Over the last several years, financial responsibility has become a major issue for many Americans, because they learned some hard lessons about what is and isn't good money management during and even after the recent recession. But for many, while smart financial principals are all well and good, the actual work of getting to a stronger point isn't always easy to achieve. One group that seems to be placing a greater importance on these issues, though, is the youngest group of adults.

Millennials are doing more to be financially responsible in many aspects of their lives these days, likely as a result of the issues they saw their parents go through when the economic downturn hit, according to a new survey from T. Rowe Price. For instance, 75 percent of those in Generation Y say they track their expenses quite carefully, and about 2 in 3 report that they are diligent about sticking to a budget. Those numbers outstrip the baby boomer generation, for which 64 percent and 55 percent, respectively, responded similarly to the two above questions.

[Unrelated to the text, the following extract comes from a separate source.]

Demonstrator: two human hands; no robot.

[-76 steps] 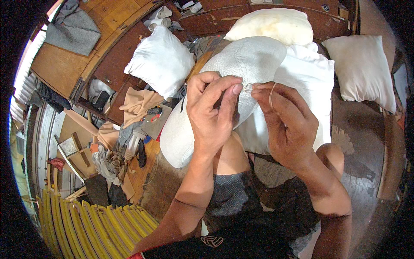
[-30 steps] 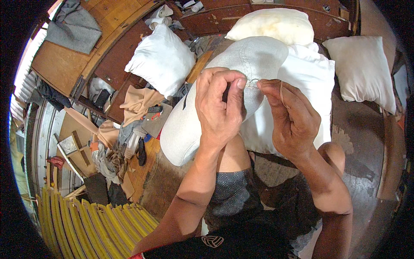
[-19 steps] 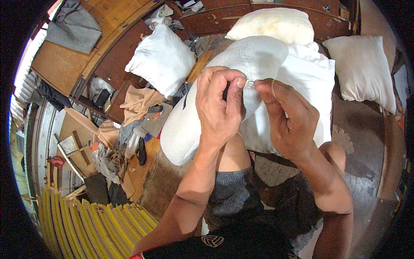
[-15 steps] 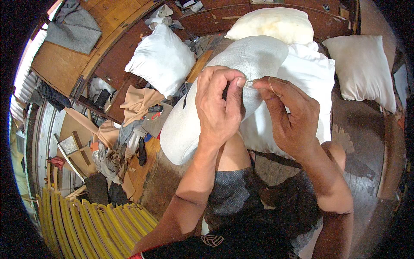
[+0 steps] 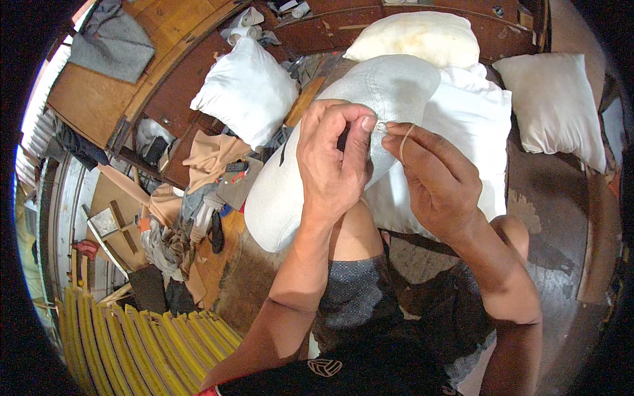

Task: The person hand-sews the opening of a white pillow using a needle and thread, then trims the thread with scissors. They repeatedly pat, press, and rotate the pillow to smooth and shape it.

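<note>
A long, stuffed light grey cushion [image 5: 403,79] lies across my lap, with a stitched seam running down to my fingers. Thumb and forefinger of my left hand [image 5: 330,162] are pinched together at the cushion's edge, gripping a bit of its fabric. Close to that pinch, the fingertips of my right hand [image 5: 441,181] are pressed together on a pale thread [image 5: 407,140], which loops over the fingers. Whether a needle is there is too small to make out.
White pillows surround me: one at the left [image 5: 247,92], a yellowish one [image 5: 419,39] behind the cushion, another [image 5: 558,109] at the right. White fabric [image 5: 472,145] lies under the cushion. Crumpled cloths [image 5: 214,158] fill the left side. A yellow slatted piece [image 5: 145,343] stands lower left.
My right hand has shifted slightly left and down, its fingers straighter. The thread loop over its fingers shows more clearly. My left hand keeps its pinch almost in place.
</note>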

In addition, almost double say they've been able to increase their retirement savings during that time.

Why is this happening?
In addition to the concerns that might have cropped up as a result of the economic downturn, one also has to keep in mind that the recovery really hasn't filtered down to millennials in a meaningful way, the report said. Many still struggle with low wages and job scarcity in a lot of cases, which in turn makes it somewhat important for them to monitor their money more closely than, say, older generations might.

"It's encouraging to learn that millennials are so receptive to saving for retirement and are generally practicing good financial habits," says Anne Coveney, senior manager of Retirement Thought Leadership at T. Rowe Price. "These millennials are working for private sector corporations, with a median personal income of $57,000 and an average job tenure of five years. So their circumstances may be somewhat driving their behaviors. When they have the means to do the right thing, it appears that they often do."

What happens when things go wrong?
In addition to all this, it seems that when millennials run into financial emergencies - as those with limited incomes often might - they are far more likely (55 percent) to seek assistance from friends and family than baby boomers in similar situations (just 17 percent), the report said. More troubling, too, is that 57 percent of millennials say they would use credit cards to get out of such a fix, versus 43 percent of boomers.

But saving money may actually be key to ensuring that credit card debt and other financial concerns are handled with relative ease. By finding ways to stick to a budget and save diligently, that might free up hundreds of dollars or more annually that can then be put toward getting out of debt or building up an emergency savings account that will reduce the necessity of relying on credit cards or assistance from friends and family going forward.